| Exercise |
Word for word, give every line of the listing again.

| Data segment |
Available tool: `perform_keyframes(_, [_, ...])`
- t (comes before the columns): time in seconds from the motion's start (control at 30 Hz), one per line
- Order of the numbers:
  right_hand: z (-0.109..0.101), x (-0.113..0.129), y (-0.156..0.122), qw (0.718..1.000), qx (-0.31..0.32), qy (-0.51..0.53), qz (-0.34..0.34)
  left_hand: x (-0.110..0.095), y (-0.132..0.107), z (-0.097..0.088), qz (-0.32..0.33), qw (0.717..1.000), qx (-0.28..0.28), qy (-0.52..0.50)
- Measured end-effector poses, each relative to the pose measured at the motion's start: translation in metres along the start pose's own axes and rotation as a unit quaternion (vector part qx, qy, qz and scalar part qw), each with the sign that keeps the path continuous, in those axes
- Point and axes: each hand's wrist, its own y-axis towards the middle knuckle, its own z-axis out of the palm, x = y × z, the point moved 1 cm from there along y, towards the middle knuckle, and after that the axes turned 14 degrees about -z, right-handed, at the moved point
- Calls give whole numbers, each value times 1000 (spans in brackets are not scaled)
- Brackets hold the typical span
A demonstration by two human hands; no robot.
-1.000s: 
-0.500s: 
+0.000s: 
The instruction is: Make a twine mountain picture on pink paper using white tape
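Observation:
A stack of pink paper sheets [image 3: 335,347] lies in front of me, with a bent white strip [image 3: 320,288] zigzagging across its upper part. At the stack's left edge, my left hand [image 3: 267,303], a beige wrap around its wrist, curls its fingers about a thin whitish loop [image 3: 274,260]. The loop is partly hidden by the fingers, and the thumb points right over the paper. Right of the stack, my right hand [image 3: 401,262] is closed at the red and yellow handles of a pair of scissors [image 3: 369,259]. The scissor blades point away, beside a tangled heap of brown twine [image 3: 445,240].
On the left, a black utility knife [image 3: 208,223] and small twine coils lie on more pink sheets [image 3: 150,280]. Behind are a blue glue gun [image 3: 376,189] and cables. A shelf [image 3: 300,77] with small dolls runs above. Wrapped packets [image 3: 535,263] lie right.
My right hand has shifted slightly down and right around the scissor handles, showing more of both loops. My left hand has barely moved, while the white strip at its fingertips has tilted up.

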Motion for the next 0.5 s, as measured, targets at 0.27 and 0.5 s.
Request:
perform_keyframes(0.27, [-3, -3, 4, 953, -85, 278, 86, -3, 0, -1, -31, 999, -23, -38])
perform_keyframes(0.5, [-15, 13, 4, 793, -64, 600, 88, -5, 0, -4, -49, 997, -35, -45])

| Task solution |
Available tool: `perform_keyframes(_, [_, ...])`
- t (comes before the columns): time in seconds from the motion's start (control at 30 Hz), one per line
- Order of the numbers:
  right_hand: z (-0.109..0.101), x (-0.113..0.129), y (-0.156..0.122), qw (0.718..1.000), qx (-0.31..0.32), qy (-0.51..0.53), qz (-0.34..0.34)
  left_hand: x (-0.110..0.095), y (-0.132..0.107), z (-0.097..0.088), qz (-0.32..0.33), qw (0.717..1.000), qx (-0.28..0.28), qy (-0.52..0.50)
- Measured end-effector poses, each relative to the pose measured at the motion's start: translation in metres along the start pose's own axes and rotation as a unit quaternion (vector part qx, qy, qz and scalar part qw), each with the sign that keeps the path continuous, in those axes
- Point and axes: each hand's wrist, its own y-axis towards the middle knuckle, its own z-axis out of the palm, x = y × z, the point moved 1 cm from there along y, towards the middle knuckle, and after that the axes turned 14 degrees about -z, right-handed, at the moved point
- Calls give whole numbers, each value times 1000 (spans in brackets are not scaled)
- Brackets hold the typical span
A demonstration by two human hands; no robot.
-1.000s: 
-0.500s: 
+0.000s: 
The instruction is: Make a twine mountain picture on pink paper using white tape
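Observation:
A stack of pink paper sheets [image 3: 335,347] lies in front of me, with a bent white strip [image 3: 320,288] zigzagging across its upper part. At the stack's left edge, my left hand [image 3: 267,303], a beige wrap around its wrist, curls its fingers about a thin whitish loop [image 3: 274,260]. The loop is partly hidden by the fingers, and the thumb points right over the paper. Right of the stack, my right hand [image 3: 401,262] is closed at the red and yellow handles of a pair of scissors [image 3: 369,259]. The scissor blades point away, beside a tangled heap of brown twine [image 3: 445,240].
On the left, a black utility knife [image 3: 208,223] and small twine coils lie on more pink sheets [image 3: 150,280]. Behind are a blue glue gun [image 3: 376,189] and cables. A shelf [image 3: 300,77] with small dolls runs above. Wrapped packets [image 3: 535,263] lie right.
My right hand has shifted slightly down and right around the scissor handles, showing more of both loops. My left hand has barely moved, while the white strip at its fingertips has tilted up.
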
Motion for the next 0.5 s, as measured, targets at 0.27 and 0.5 s.
Request:
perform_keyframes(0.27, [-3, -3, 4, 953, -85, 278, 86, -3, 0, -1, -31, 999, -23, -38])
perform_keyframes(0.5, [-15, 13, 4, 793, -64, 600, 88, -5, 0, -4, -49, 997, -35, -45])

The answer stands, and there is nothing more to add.